PROBLEM REQUIREMENTS
Write out the listing again, exactly as it appears below.

::::

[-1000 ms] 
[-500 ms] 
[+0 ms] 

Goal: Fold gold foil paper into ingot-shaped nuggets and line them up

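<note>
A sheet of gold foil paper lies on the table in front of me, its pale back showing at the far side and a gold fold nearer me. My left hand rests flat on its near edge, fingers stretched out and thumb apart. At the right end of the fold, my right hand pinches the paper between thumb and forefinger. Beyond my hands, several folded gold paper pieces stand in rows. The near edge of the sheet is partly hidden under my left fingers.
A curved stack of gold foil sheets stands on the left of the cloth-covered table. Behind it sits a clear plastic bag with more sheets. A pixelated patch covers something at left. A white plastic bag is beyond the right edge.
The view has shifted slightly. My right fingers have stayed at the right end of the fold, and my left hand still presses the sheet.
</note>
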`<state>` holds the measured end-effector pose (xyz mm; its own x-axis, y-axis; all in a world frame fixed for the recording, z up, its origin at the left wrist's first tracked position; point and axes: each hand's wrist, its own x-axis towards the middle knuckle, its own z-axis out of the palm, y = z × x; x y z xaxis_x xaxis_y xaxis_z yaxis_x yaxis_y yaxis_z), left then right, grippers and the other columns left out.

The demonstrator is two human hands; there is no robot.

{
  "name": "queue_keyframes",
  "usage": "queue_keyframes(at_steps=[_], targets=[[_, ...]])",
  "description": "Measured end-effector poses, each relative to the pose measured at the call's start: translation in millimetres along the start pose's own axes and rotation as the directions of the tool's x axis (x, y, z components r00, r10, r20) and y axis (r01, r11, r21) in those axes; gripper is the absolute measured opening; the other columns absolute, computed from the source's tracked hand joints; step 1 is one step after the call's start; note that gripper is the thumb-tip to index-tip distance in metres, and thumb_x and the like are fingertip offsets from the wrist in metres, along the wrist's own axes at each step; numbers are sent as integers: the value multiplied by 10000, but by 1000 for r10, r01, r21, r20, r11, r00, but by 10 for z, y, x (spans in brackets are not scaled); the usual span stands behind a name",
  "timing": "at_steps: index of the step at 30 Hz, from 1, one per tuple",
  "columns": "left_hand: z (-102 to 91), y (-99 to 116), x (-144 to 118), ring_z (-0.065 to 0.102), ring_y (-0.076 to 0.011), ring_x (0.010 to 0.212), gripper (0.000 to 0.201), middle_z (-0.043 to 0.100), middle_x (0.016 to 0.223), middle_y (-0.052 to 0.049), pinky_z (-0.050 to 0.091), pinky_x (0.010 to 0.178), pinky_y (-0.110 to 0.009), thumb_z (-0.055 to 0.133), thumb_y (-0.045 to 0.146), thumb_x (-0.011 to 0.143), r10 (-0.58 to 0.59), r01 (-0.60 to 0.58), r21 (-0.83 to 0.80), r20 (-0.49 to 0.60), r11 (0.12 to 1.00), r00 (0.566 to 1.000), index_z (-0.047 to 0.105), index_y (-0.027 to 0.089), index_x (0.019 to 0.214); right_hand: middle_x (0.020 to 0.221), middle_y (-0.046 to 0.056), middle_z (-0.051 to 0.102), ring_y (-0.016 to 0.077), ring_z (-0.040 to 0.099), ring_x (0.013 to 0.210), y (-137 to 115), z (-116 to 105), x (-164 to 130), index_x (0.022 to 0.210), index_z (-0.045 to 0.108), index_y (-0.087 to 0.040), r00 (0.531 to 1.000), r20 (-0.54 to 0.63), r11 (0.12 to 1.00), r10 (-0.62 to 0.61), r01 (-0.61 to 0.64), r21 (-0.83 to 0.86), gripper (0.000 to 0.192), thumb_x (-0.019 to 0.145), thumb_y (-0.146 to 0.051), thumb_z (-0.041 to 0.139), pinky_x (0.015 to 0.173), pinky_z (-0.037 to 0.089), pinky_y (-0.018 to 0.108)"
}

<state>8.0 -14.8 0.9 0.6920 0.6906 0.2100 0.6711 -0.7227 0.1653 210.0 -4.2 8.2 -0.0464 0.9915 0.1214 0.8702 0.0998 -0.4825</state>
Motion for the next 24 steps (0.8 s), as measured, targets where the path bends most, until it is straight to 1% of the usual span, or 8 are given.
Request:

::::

ANSWER BELOW
[-1000 ms] 
[-500 ms] 
[+0 ms] 

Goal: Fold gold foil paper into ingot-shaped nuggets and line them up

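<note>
A sheet of gold foil paper lies on the table in front of me, its pale back showing at the far side and a gold fold nearer me. My left hand rests flat on its near edge, fingers stretched out and thumb apart. At the right end of the fold, my right hand pinches the paper between thumb and forefinger. Beyond my hands, several folded gold paper pieces stand in rows. The near edge of the sheet is partly hidden under my left fingers.
A curved stack of gold foil sheets stands on the left of the cloth-covered table. Behind it sits a clear plastic bag with more sheets. A pixelated patch covers something at left. A white plastic bag is beyond the right edge.
The view has shifted slightly. My right fingers have stayed at the right end of the fold, and my left hand still presses the sheet.
</note>
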`<state>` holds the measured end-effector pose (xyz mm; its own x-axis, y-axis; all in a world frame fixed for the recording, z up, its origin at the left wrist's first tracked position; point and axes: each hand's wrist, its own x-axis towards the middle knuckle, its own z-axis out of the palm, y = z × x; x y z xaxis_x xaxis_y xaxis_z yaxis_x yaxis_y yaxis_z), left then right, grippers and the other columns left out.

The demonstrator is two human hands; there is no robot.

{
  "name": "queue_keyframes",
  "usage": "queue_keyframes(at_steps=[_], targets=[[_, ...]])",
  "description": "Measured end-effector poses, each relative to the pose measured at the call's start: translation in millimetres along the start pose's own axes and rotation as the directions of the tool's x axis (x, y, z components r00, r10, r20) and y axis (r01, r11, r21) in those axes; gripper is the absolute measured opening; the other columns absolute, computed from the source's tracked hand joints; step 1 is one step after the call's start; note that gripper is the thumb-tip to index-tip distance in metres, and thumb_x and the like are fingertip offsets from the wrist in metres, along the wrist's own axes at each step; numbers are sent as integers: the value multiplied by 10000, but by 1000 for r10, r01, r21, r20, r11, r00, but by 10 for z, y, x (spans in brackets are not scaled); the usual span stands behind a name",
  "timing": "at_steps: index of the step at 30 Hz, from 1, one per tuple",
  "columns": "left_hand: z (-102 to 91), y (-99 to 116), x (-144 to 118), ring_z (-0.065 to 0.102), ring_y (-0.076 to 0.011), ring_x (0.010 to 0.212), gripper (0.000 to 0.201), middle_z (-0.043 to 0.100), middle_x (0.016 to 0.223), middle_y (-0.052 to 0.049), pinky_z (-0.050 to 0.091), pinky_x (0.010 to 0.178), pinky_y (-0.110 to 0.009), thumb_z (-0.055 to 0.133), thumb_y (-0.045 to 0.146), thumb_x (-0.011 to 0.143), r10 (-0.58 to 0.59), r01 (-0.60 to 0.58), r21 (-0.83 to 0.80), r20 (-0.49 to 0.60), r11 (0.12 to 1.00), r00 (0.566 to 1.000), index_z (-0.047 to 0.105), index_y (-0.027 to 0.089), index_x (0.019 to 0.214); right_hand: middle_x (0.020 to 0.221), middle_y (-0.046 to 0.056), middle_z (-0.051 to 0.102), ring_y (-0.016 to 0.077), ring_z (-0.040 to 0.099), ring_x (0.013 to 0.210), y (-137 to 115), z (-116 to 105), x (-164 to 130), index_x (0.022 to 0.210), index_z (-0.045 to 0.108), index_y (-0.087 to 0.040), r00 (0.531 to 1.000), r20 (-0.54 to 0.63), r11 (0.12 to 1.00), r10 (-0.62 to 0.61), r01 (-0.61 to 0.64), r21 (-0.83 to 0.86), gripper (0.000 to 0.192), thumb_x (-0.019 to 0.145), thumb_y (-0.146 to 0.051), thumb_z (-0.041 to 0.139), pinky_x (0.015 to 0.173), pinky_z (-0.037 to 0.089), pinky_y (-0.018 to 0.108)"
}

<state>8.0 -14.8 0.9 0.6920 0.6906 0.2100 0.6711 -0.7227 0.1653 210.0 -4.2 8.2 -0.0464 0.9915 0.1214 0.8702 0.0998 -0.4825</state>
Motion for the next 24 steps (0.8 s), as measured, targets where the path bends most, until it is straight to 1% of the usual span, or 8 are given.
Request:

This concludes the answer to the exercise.